Training dataset for Nile delta shoreline change prediction until 2050 using machine learning
Data files
Sep 09, 2025 version files 1.44 MB
-
datalong_cumu_NSM_new_inc_ang_latlong_no2022.csv
1.43 MB
-
README.md
9.34 KB
Abstract
This dataset contains shoreline position and environmental forcing data used to train, validate, and apply a shallow artificial neural network to forecast shoreline change in the Nile Delta. Shoreline positions were digitized from Landsat imagery (1992–2017) at 125-meter transect spacing across six geomorphologically distinct shoreline segments. Environmental variables include wave direction, wave period, swell height (ERA5), sea level rise (CMIP6/IPCC AR6), land subsidence, and land cover change (ESA CCI, ArcGIS Living Atlas). The 1992–2017 dataset was used for model training, the 2022 data for independent validation, and the trained model was applied to generate forecasts for 2030, 2040, and 2050 shoreline positions. Feature selection using Spearman correlation and permutation importance identified the most influential predictors. This dataset supports the reproduction of results reported in Forecasting Nile Delta Shoreline Change Until 2050 Using a Shallow Neural Network and applies to other coastal forecasting and risk assessment studies.

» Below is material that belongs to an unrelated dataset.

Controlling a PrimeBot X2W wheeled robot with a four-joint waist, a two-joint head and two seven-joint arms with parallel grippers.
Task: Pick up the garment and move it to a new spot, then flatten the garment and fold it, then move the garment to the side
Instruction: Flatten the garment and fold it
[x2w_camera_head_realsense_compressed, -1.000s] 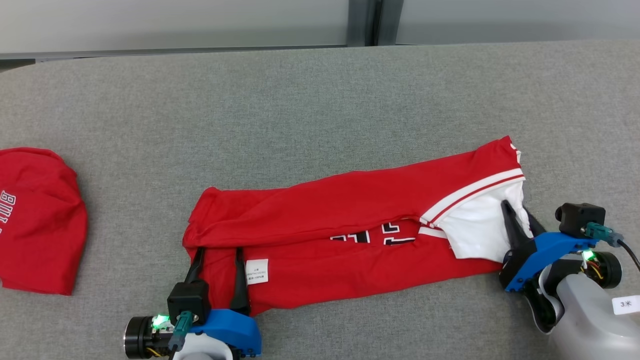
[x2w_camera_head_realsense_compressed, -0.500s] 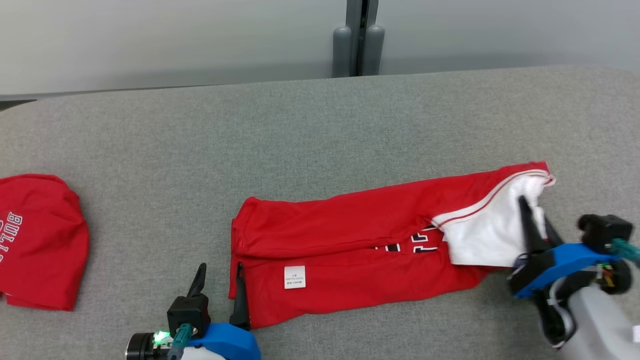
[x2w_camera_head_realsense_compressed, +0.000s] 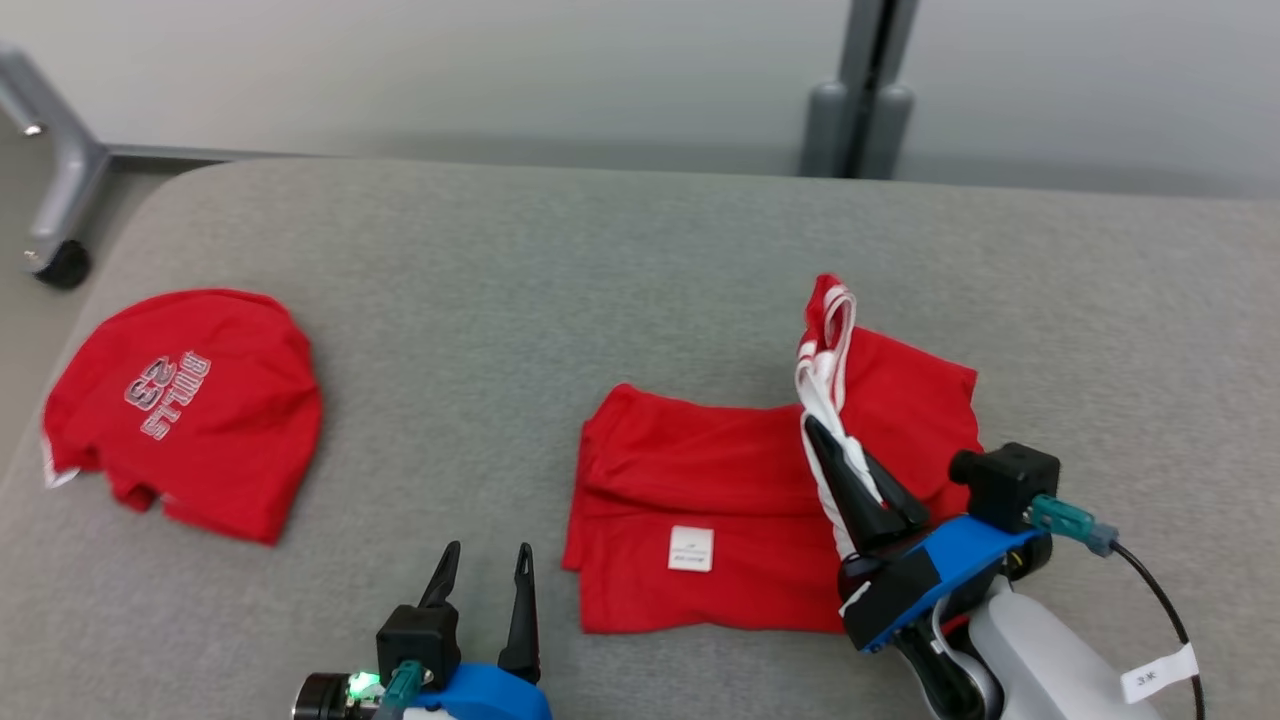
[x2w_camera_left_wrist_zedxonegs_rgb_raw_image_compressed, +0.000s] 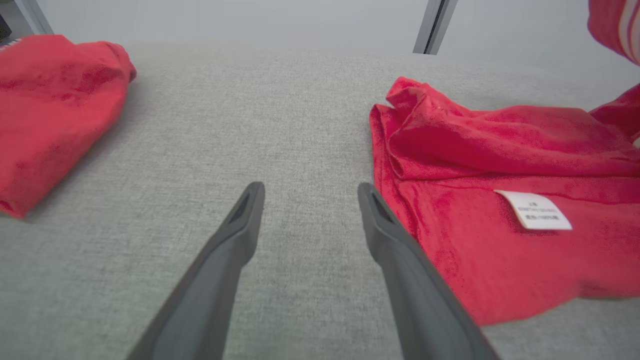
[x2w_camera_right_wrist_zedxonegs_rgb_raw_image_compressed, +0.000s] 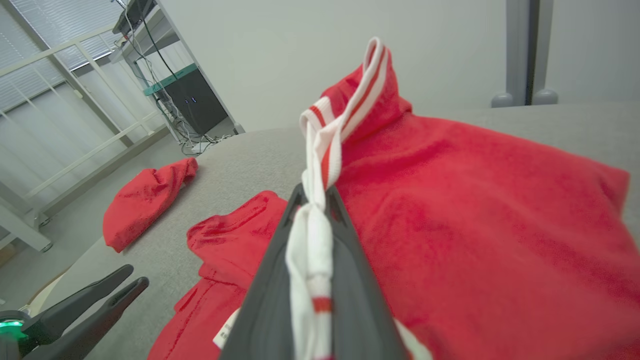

Dataset DOI: 10.5061/dryad.wh70rxx20
Description of the data and file structure
This data is for the Nile Delta shoreline. The satellite images were collected from the USGS LANDSAT database. Wave direction, wave period, and swell height were obtained from the ERA5 reanalysis archive, which provides historical climate information at a monthly resolution across multiple. Land cover data from 1992 to 2019 were derived from the ESA Climate Change Initiative and were extended to the year 2050 using projected layers from ArcGIS Living Atlas. Sea level rise and land subsidence data were sourced from the CMIP6 ensemble projections, the IPCC Sixth Assessment Report.
Files and variables
File: datalong_cumu_NSM_new_inc_ang_latlong_no2022.csv
Description: Model Training Variables
Variables
| Feature | ||
|---|---|---|
| Unit | Description | |
| TransID | meters | Represents the unique spatial identifier multiplied by transect spacing (125 m) for each transect at each fixed location from the start point at the west of the delta along the shoreline at different times (e.g., TransID 5 means 5*125 meters from the start point at East Alexandria) |
| Segment | unitless | A categorical variable representing one of the six shoreline segments, providing geographical information for similarly correlated transects. |
| Period | Year | This is the end year of any specific time interval for each set of data, representing the temporal changes over the same transects. |
| Azimuth | degrees | Represents the angular measurement of the shoreline's orientation from north at each transect. |
| epr_corr | unitless | EPR Correlations are values indicating the correlation between adjacent transects to highlight spatial dependencies, where high correlation values mean similar adjacent EPRs and low correlation values mean an abrupt change or switch in the EPR. |
| wv_dir | degrees | Wave Direction represents the mean direction of ocean surface waves, accounting for both wind-sea and swell waves given in degrees true, indicating where the waves are coming from (e.g., 0 degrees from the north, 90 degrees from the east) at each transect, which can relate to longshore transport. |
| wv_per | seconds | Wave Period represents the time between two successive waves for both locally generated wind-sea waves and distant swell waves, which can influence the number of sediment transport events. |
| sw_height | meters | Swell Height represents the average height of surface ocean waves, including both wind-sea waves and swell waves, collected every other month in each given year. Wind-sea waves are directly influenced by local winds, whereas swell waves are generated by winds at distant locations and times. It indicates the vertical distance between wave crests and troughs. |
| sl_rise | millimeters | Sea level rise difference value at each year and location relative to the 1992 sea level. |
| subsidence | millimeters | Subsidence difference value at each year and location relative to the 1992 sea level. |
| cropland | km2 | Cropland area change within the delta. |
| nat_veg | km2 | Natural vegetation area change within the delta. |
| urban | km2 | Urban area change within the delta. |
| bare | km2 | Bare area change within the delta. |
| lat | degrees | Latitude value of the data point at the shoreline. |
| long | degrees | Longitude value of the data point at the shoreline. |
| cumulative_NSM | meters | The cumulative net value change in shoreline position in reference to the 1992 shoreline. |
Code/software
Google Sheets can open "datalong_cumu_NSM_new_inc_ang_latlong_no2022.csv" as a csv file.
Access information
Other publicly accessible locations of the data:
• USGS Landsat database
• IPCC Sixth Assessment Report
• CMIP6 ensemble projections
• ESA ERA5 reanalysis archive
Data was derived from the following sources:
- USGS Landsat database, IPCC Sixth Assessment Report, CMIP6 ensemble projections, ESA ERA5 reanalysis archive.